WHAT THE TASK REQUIRES:
Only one span of the material below is wanted. Output it exactly, from the line with "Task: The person" through the line with "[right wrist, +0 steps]", without any pictures.

[DATASET CONTENT Boundary: Start]

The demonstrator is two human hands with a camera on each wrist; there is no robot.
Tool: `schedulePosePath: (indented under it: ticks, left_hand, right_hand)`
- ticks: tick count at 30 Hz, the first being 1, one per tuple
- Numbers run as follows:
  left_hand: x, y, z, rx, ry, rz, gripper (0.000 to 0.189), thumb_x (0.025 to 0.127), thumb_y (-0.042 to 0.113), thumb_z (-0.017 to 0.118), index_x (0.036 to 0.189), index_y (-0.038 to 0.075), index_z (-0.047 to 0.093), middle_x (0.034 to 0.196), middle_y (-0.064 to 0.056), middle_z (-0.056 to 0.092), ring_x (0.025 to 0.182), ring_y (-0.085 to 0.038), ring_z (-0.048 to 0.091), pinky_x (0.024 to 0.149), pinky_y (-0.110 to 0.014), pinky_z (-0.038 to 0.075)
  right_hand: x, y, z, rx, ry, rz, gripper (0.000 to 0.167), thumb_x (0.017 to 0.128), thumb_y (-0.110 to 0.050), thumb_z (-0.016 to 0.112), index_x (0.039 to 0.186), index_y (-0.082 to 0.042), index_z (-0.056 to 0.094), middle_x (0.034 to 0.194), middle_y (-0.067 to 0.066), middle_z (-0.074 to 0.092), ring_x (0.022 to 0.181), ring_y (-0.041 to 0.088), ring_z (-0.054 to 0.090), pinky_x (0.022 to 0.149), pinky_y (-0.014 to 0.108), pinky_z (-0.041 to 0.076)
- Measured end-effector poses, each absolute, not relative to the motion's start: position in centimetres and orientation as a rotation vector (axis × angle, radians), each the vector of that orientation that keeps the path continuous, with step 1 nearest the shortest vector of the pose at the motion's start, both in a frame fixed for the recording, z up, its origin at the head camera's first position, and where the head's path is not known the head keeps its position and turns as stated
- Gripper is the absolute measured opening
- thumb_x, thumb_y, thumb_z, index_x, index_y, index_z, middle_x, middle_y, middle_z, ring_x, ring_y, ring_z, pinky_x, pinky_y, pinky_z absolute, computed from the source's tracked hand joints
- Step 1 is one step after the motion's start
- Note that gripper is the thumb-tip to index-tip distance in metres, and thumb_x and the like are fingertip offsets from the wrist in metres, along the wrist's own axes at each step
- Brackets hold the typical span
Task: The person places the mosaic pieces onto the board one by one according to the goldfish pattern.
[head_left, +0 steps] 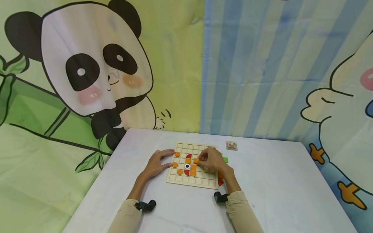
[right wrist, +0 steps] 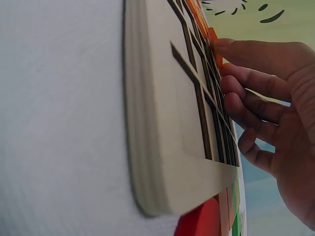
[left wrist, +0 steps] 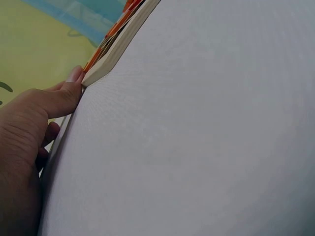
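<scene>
A pale wooden grid board [head_left: 204,183] lies on the white table, with orange square tiles [head_left: 193,167], orange round tiles [head_left: 179,171], red quarter-round tiles [head_left: 188,156] and a black-and-white eye tile [head_left: 187,166] in its cells. My right hand [head_left: 214,158] is over the middle of the board, pinching an orange square tile [right wrist: 214,44] between thumb and index finger. Its other fingers are loosely bent. At the board's left edge rests my left hand [head_left: 155,164], thumb and index finger spread apart and touching the rim beside the round tiles.
To the right of the board, partly behind my right arm, lie spare tiles, including a green one [head_left: 225,160] and a red one [head_left: 220,182]. A small pattern card [head_left: 231,145] sits farther back. A curtain with a panda [head_left: 96,61] rises behind the table.
</scene>
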State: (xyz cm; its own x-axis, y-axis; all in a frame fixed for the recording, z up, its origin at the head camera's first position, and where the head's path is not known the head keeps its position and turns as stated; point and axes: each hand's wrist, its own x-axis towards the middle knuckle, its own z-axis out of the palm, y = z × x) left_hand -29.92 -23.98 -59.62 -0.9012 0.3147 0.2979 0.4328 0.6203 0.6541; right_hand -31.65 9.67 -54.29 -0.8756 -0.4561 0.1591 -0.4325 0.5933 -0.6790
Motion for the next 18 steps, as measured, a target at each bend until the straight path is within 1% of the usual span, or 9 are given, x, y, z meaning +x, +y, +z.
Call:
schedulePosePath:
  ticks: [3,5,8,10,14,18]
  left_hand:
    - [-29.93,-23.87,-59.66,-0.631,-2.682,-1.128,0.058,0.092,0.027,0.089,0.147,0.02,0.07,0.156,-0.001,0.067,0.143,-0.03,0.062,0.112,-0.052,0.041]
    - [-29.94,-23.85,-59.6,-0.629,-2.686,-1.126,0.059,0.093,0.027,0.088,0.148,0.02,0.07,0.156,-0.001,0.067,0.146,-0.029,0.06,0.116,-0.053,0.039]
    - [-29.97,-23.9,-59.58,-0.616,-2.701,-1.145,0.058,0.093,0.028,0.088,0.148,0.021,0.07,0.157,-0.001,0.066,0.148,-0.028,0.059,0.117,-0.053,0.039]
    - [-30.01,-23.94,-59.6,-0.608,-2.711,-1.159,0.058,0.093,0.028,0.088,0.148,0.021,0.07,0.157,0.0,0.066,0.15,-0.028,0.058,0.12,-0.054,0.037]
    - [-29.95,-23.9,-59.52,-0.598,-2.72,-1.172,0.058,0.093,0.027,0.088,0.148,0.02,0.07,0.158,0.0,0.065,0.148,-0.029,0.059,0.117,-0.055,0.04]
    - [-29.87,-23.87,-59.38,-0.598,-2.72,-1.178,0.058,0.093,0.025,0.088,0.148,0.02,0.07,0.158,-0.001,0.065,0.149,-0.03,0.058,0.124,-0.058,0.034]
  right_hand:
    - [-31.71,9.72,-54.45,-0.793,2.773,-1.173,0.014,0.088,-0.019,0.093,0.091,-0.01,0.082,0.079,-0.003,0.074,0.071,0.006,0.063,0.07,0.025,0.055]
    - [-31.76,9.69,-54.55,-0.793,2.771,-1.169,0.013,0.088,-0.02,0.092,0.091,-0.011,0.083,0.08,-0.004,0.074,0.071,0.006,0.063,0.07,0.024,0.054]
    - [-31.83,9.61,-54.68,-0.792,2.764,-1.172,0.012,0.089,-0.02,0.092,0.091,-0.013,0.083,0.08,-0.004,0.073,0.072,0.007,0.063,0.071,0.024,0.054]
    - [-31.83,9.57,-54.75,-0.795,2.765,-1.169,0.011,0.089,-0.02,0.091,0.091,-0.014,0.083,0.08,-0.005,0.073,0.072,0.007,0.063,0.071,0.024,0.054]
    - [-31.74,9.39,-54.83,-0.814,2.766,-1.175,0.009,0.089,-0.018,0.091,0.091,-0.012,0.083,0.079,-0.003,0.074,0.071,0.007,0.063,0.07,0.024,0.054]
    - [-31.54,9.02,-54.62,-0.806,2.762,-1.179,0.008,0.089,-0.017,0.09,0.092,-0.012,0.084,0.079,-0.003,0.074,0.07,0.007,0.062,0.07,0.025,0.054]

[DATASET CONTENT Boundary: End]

RESPONSE BOX:
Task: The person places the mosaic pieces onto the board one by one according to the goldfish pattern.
[head_left, +0 steps] 
[right wrist, +0 steps] 

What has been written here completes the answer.